No culpemos a la pandemia

Fabián Andrés Ramos Aguirre, Psicólogo, Coordinador de Admisión Universidad Católica del Norte, Sede Coquimbo.

A casi dos meses del retorno total a la presencialidad, en la mayoría de los establecimientos educacionales nos encontramos frente a un fenómeno ya conocido pero que pareciera haber adoptado un carácter preocupante: el de la violencia.

Se ha vuelto común ver noticias y videos que apuntan a fuertes peleas entre estudiantes, entre profesores o incluso entre apoderados y apoderadas. Curiosamente, al tratar de explicar este fenómeno, se señala casi por unanimidad a la pandemia, como si estos dos años de encierro fueran la única fuente probable del aumento explosivo de estos casos. Y es cierto, el confinamiento ha generado una serie de cambios en nuestras pautas de comportamiento, y ha privado a niños, niñas y adolescentes de la oportunidad de experimentar la socialización y el vivir en comunidad, descontextualizando sus experiencias respecto a las que la nueva realidad demanda. Pero nos olvidamos de que la violencia es un fenómeno complejo y multicausal, que se encuentra presente en todas las dimensiones de nuestro sistema; finalmente, en las escuelas se reproducen los vicios y virtudes existentes en nuestra sociedad, por lo que medidas punitivas que se manejan en la opinión pública como detectores en las porterías, vigilancia policial o castigos severos están lejos de ser la solución.

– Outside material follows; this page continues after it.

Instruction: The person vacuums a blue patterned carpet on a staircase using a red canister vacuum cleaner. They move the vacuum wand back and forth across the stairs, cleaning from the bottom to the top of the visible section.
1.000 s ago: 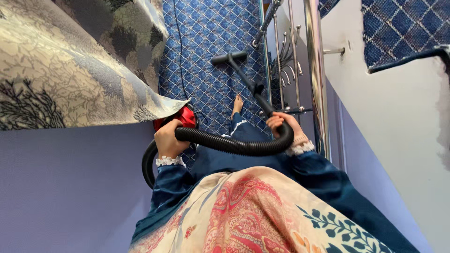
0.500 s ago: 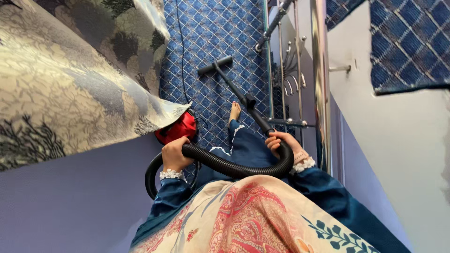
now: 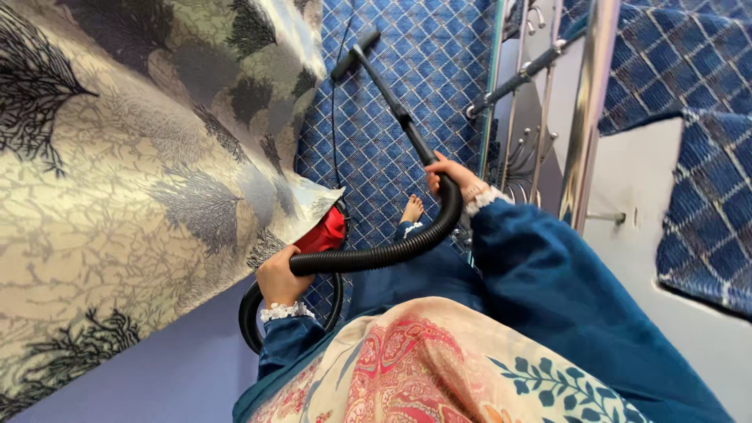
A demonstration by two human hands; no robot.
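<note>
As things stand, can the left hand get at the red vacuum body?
Probably yes. The left hand grips the black hose right beside the red vacuum body, with nothing between them, though it must let go of the hose first.

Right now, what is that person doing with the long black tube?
A person is vacuuming a blue diamond-patterned carpet. The right hand grips the black rigid wand, whose flat black floor nozzle rests on the carpet far ahead. The left hand holds the ribbed black flexible hose near the red vacuum cleaner body, beside a grey tree-patterned bedspread.
</note>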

La violencia, actualmente, no puede ser entendida como se hacía hace veinte o treinta años atrás. Hemos transitado de un periodo en que era entendida como un fenómeno externo a uno interno: pasamos de una respuesta de supervivencia ante un otro amenazante, hacia una internalización total de ésta. Tenemos ahora a un sujeto que es violento consigo mismo y que se explota de forma sistemática con tal de conseguir lo que el medio espera que consiga. Esto lo vuelve un sujeto individualista, que intenta acumular éxitos de corto plazo y que expulsa todo lo que es distinto. Esto complejiza muchísimo el entramado de relaciones de poder que cotidianamente los estudiantes experimentan en sus hogares y en las escuelas. Nuestros estudiantes experimentan la violencia todos los días: primero, al sobrevivir en uno de los países más desiguales del continente, donde las oportunidades son escasas y numerosos los bombardeos de estímulos que exigen comportarse de una determinada manera o poseer una determinada forma de éxito. Los menos desafortunados consiguen sortear estas exigencias a un precio muy alto; pero también existen quienes fracasan y lentamente se autoexcluyen del sistema, imponiéndose ante el resto de la única forma que han podido conocer: la agresión.

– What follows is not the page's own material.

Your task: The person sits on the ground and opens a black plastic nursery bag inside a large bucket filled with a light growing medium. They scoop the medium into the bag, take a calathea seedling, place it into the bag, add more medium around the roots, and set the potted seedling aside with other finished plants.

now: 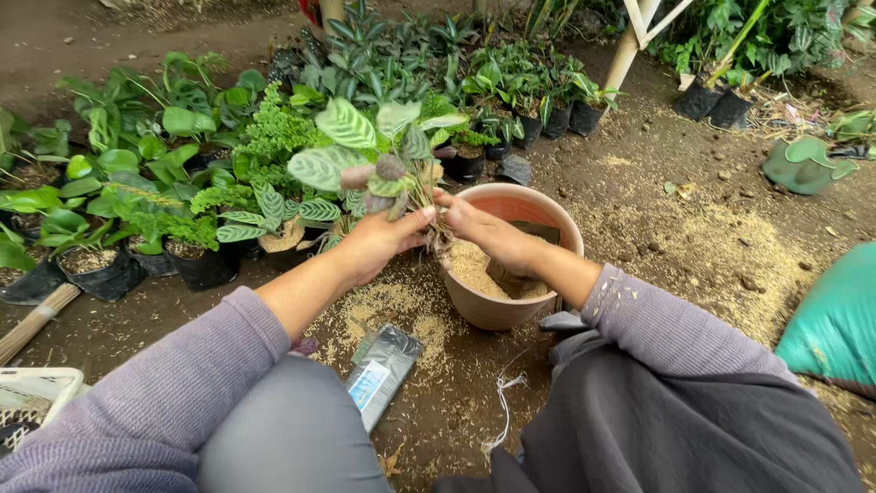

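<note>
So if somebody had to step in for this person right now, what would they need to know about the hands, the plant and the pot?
Left hand: closed around the base of the small plant with striped green leaves, holding it upright over the pot's near-left rim.
Right hand: gripping the same plant's stems and bare roots, just above the filling.
Round terracotta-coloured plastic pot: on the dirt ground, partly filled with pale husk-like potting mix.
Done: plant is out of any bag; pot holds some mix.
Left: the roots are not yet set in or covered.
Nearby: flattened black plastic bag by the left knee; spilled mix around the pot.
</note>
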`<state>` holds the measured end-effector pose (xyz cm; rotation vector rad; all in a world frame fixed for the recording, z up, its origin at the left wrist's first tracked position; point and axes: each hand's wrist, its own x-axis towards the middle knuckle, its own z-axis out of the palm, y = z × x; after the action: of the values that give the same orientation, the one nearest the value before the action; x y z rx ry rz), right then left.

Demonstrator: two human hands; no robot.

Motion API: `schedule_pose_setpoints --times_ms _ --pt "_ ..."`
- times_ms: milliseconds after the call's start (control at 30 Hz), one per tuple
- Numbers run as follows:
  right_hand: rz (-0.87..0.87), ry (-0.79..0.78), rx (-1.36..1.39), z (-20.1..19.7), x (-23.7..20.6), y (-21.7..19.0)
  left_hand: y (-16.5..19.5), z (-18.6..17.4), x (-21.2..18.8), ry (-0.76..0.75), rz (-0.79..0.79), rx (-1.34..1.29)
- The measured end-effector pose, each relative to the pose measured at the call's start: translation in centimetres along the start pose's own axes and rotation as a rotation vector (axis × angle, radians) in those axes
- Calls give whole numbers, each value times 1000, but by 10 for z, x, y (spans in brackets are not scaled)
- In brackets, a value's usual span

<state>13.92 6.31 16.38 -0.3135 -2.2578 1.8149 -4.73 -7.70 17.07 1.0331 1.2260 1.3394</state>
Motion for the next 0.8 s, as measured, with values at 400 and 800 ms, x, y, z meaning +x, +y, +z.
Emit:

Hoy el sufrimiento se individualiza y se remite casi exclusivamente a la dimensión privada. Esto pareciera ir en sintonía con las críticas que por años se han realizado a nuestra educación formal. Y es que la pandemia puso en evidencia todas las fallas que nuestro sistema educativo ha arrastrado por años. La lejanía con la formación integral, las expectativas poco ajustadas a la realidad de nuestras autoridades, la caída dramática de asignaturas que invitan al encuentro y la reflexión, y la excesiva atención a las mediciones y pruebas estandarizadas. Todos estos puntos van reproduciendo sujetos que se escuchan a diario pero que jamás se oyen; sujetos que se sienten solos entre tanta compañía. Esto podría explicar parte de la complejidad que nuestros estudiantes tienen al momento de encontrarse con otros y pertenecer a una comunidad.

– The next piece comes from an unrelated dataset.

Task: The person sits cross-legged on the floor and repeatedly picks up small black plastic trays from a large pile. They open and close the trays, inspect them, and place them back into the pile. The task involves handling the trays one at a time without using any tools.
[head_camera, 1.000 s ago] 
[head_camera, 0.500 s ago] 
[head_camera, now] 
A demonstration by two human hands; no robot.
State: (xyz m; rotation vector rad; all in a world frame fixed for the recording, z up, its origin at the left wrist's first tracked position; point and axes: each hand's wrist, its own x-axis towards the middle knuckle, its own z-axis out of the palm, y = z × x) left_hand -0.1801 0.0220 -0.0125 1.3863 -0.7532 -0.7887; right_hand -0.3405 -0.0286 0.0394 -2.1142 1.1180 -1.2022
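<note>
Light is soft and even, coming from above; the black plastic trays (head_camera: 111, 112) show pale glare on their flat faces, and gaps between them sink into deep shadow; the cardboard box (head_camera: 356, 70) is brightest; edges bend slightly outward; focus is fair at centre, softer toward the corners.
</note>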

El fenómeno de la violencia ha sido ampliamente estudiado, pero desafortunadamente la academia ha levantado escasa información respecto a los contextos comunitarios relacionados con ésta. Aunque decir esto parezca un cliché, la violencia es un problema y responsabilidad de todas las personas. En una sociedad que nos empuja a explotarnos, que desestima el dolor y realiza una apología del éxito a como dé lugar, necesitamos volver a abrir espacios, necesitamos volver a encontrarnos, pero de verdad. Encontrarse no es reunirse cada día entre cuatro paredes. El encuentro involucra la subjetividad, nuestra dimensión más íntima. Si somos capaces de compartir nuestro sufrimiento, si somos capaces de comunicar algo más que nuestros éxitos y aspiraciones; seremos capaces también de compartir el sufrimiento de quienes nos rodean a diario.

La violencia no se combate con más violencia.